Maria Hayes Franciscan World

A recent view of the novitiate cloister in Santa Barbara, Calif., and the nearby Thomas fire. (Image courtesy of the Franciscan Interprovincial Novitiate)

The following updates summarize news from the English-speaking Conference of the Order of Friars Minor, comprised of provinces and custodies from Canada, England, Ireland, Lithuania, Malta, and the United States. Follow the ESC on Facebook and Twitter  for up-to-date information throughout the month.

The fires in southern California continue to burn, and it appears as though the novices may not return to the Santa Barbara novitiate in time for Christmas.

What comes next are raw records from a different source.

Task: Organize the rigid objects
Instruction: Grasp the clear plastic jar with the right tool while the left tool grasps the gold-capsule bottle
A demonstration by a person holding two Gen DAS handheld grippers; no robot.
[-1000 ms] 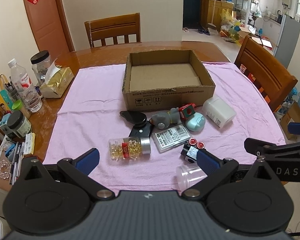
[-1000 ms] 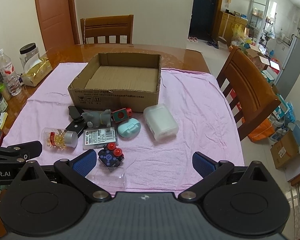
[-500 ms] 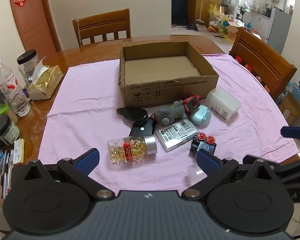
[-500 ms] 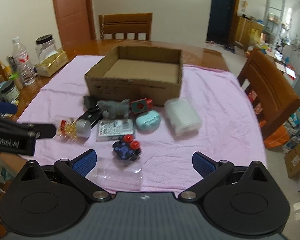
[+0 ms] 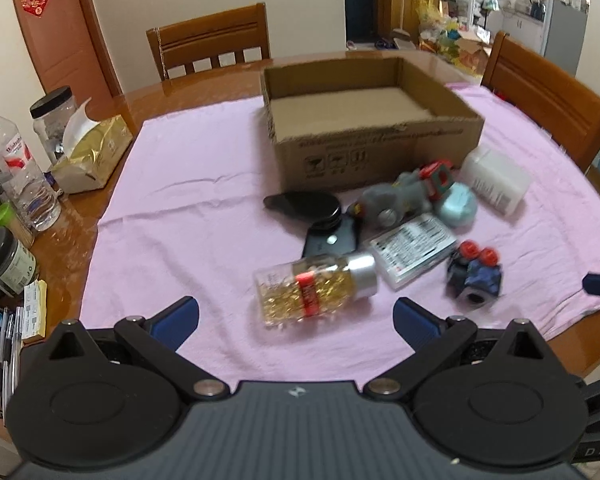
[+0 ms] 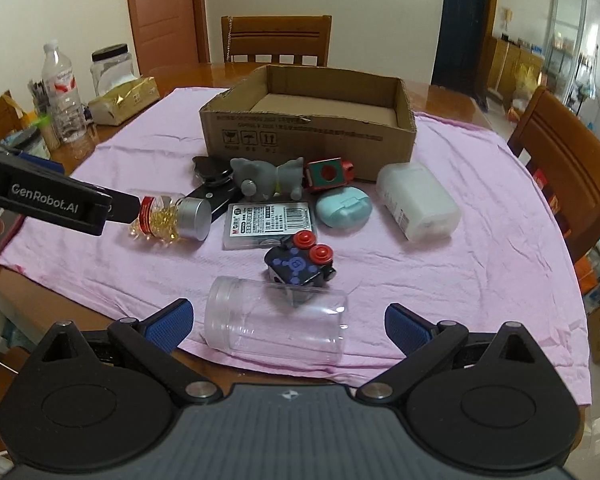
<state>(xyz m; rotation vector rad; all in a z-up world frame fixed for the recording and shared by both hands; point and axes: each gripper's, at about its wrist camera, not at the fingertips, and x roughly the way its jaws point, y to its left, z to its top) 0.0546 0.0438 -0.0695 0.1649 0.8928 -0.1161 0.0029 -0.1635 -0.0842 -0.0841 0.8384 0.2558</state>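
Observation:
An empty cardboard box (image 5: 376, 136) (image 6: 312, 136) stands on the pink cloth. In front of it lie a capsule bottle (image 5: 316, 288) (image 6: 172, 220), a flat label case (image 5: 412, 248) (image 6: 268, 220), a dark cube with red knobs (image 5: 474, 274) (image 6: 300, 262), a grey toy (image 5: 396, 200) (image 6: 268, 176), a red block (image 6: 328, 174), a teal case (image 6: 342, 210), a white container (image 5: 496, 180) (image 6: 418, 206) and a black object (image 5: 312, 210). A clear jar (image 6: 276, 328) lies between my right gripper's (image 6: 288, 324) open fingers. My left gripper (image 5: 296, 316) is open just short of the capsule bottle.
Bottles and jars (image 5: 16, 176), a gold tissue pack (image 5: 92, 156) and pens stand along the table's left edge. Wooden chairs stand at the far side (image 5: 212, 48) and the right (image 5: 548, 100). The left gripper's body (image 6: 48, 200) shows at left in the right wrist view.
Both grippers have come forward and lower toward the objects. The capsule bottle now sits nearer the left fingers, and the clear jar now lies between the right fingers.

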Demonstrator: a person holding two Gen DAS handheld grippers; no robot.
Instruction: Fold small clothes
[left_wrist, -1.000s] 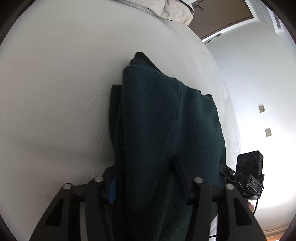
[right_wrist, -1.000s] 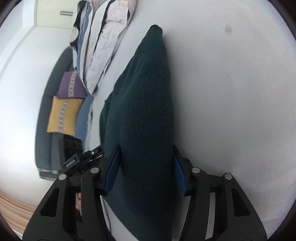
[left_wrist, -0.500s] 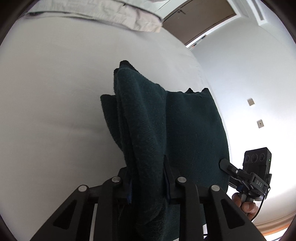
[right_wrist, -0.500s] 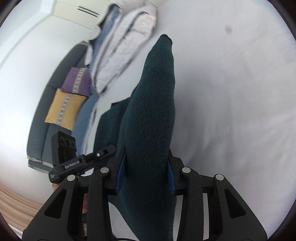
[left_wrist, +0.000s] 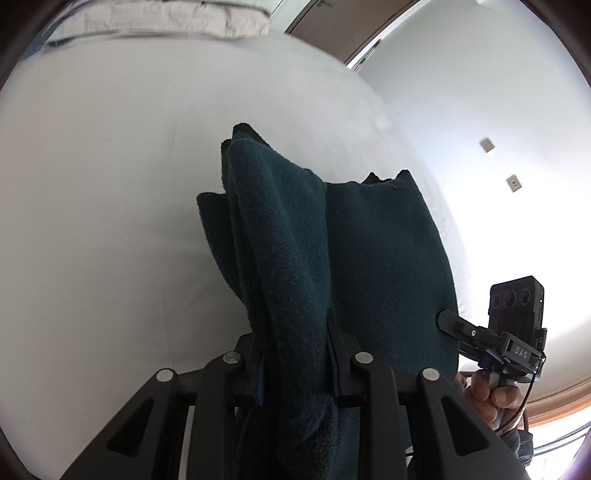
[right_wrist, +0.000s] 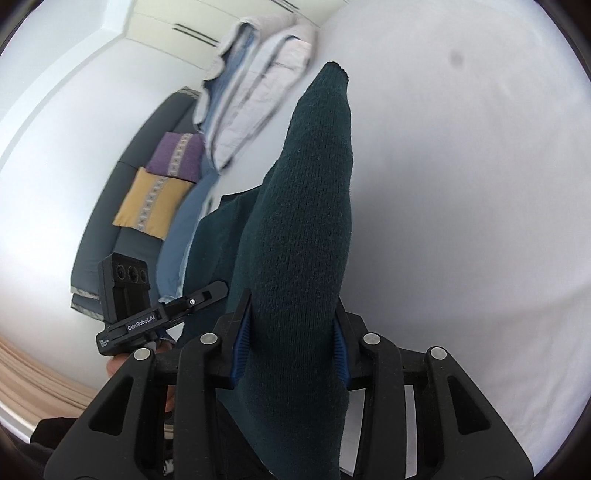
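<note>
A: Change since the earlier frames: both tongs have been closing on the dark green garment (left_wrist: 332, 258), which now hangs bunched above the white bed (left_wrist: 110, 221) rather than lying wide between the jaws.

B: Entries, left to right?

A: Left gripper (left_wrist: 295, 354): clenched on a thick fold, left of the garment's flat panel. Right gripper (right_wrist: 291, 347): clenched on the other edge. The striped cushions (right_wrist: 159, 195) sit far left of the garment.

B: Progress?

A: Judged midway: partly doubled, lifted; laying flat and the final fold remain.
</note>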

The Thomas Fire, which has been burning in Santa Barbara and Ventura counties since Dec. 4 and is one of the largest fires in California’s history, has destroyed 272,000 acres. As of Dec. 20, it is 60 percent contained. The fire came within 10 miles of Old Mission Santa Barbara, prompting the evacuation of the novitiate community there – once on Dec. 7, and again on Dec. 10.

“The first time we were told to evacuate the mission, we spent two nights at San Lorenzo, the Capuchin novitiate in Santa Ynez, returning to the mission on Dec. 8,” said novitiate team member Michael Blastic, OFM. “We were forced to leave again two days later.”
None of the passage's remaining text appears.